PROBLEM →
In the entries that follow, find the line containing "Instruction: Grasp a" and the line containing "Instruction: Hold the", then copy exactly everything from the first through the second except the pictures.

EXTRACTED RECORDS →
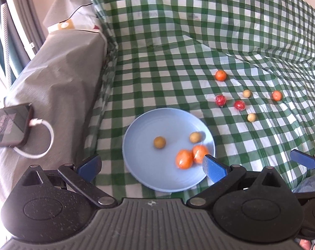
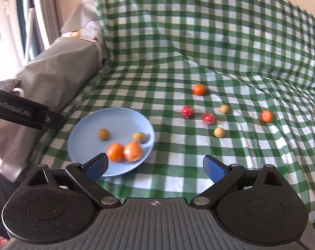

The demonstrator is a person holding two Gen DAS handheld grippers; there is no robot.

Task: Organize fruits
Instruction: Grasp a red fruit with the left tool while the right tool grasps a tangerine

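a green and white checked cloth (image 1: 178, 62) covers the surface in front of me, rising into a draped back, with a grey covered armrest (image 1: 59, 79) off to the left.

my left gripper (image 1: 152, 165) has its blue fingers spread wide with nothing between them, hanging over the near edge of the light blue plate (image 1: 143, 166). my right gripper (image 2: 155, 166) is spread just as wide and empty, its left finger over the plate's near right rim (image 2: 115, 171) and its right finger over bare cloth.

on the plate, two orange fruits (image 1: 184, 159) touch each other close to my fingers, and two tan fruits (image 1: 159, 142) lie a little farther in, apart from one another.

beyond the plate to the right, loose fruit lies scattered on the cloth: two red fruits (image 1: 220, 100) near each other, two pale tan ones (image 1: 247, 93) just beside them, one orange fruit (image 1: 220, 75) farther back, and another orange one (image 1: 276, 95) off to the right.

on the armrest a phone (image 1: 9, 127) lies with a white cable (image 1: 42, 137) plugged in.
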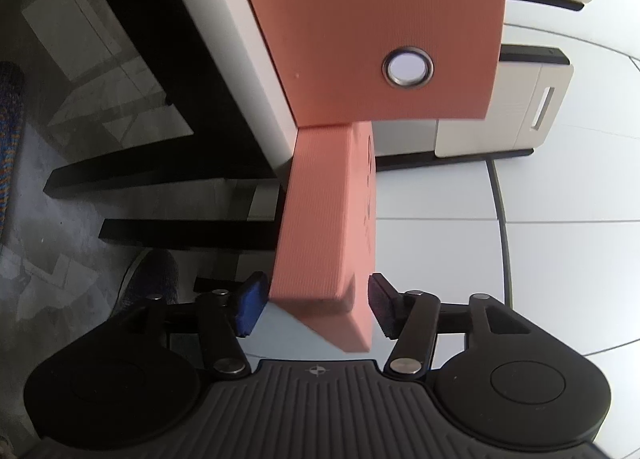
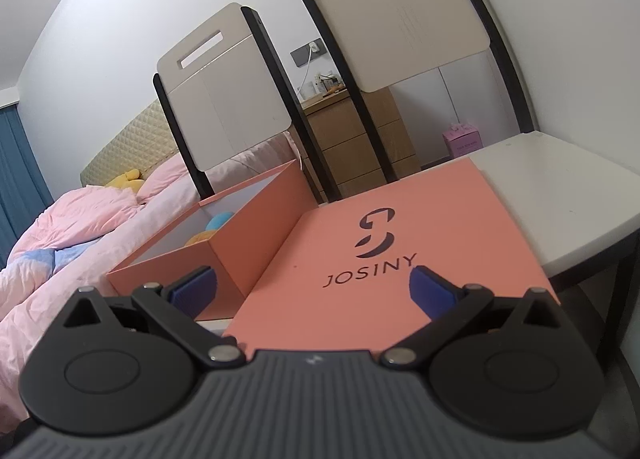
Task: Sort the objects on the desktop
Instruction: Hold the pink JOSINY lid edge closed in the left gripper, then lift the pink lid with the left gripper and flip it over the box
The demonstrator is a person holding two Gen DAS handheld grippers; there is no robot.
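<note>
A salmon-pink box lid (image 2: 384, 259) printed JOSINY lies flat on the white table (image 2: 560, 195), beside the open pink box (image 2: 240, 235) that holds soft toys (image 2: 218, 221). My right gripper (image 2: 312, 291) is open just above the lid's near edge. In the left wrist view the lid's edge (image 1: 320, 227) sits between the blue pads (image 1: 250, 305) of my left gripper (image 1: 316, 307). The left pad is at the lid's side and a small gap shows at the right pad. The box (image 1: 380, 19) with a metal eyelet (image 1: 407, 68) is beyond.
Two beige chairs with black frames (image 2: 224, 99) (image 2: 404, 19) stand at the table's far side. A bed with pink bedding (image 2: 80, 227) and a wooden dresser (image 2: 360, 139) lie behind. The left wrist view shows the table's edge (image 1: 224, 43), grey floor and a shoe (image 1: 152, 279).
</note>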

OUTPUT OF THE TASK →
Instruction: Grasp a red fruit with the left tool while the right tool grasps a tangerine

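a green and white checked cloth (image 1: 178, 62) covers the surface in front of me, rising into a draped back, with a grey covered armrest (image 1: 59, 79) off to the left.

my left gripper (image 1: 152, 165) has its blue fingers spread wide with nothing between them, hanging over the near edge of the light blue plate (image 1: 143, 166). my right gripper (image 2: 155, 166) is spread just as wide and empty, its left finger over the plate's near right rim (image 2: 115, 171) and its right finger over bare cloth.

on the plate, two orange fruits (image 1: 184, 159) touch each other close to my fingers, and two tan fruits (image 1: 159, 142) lie a little farther in, apart from one another.

beyond the plate to the right, loose fruit lies scattered on the cloth: two red fruits (image 1: 220, 100) near each other, two pale tan ones (image 1: 247, 93) just beside them, one orange fruit (image 1: 220, 75) farther back, and another orange one (image 1: 276, 95) off to the right.

on the armrest a phone (image 1: 9, 127) lies with a white cable (image 1: 42, 137) plugged in.
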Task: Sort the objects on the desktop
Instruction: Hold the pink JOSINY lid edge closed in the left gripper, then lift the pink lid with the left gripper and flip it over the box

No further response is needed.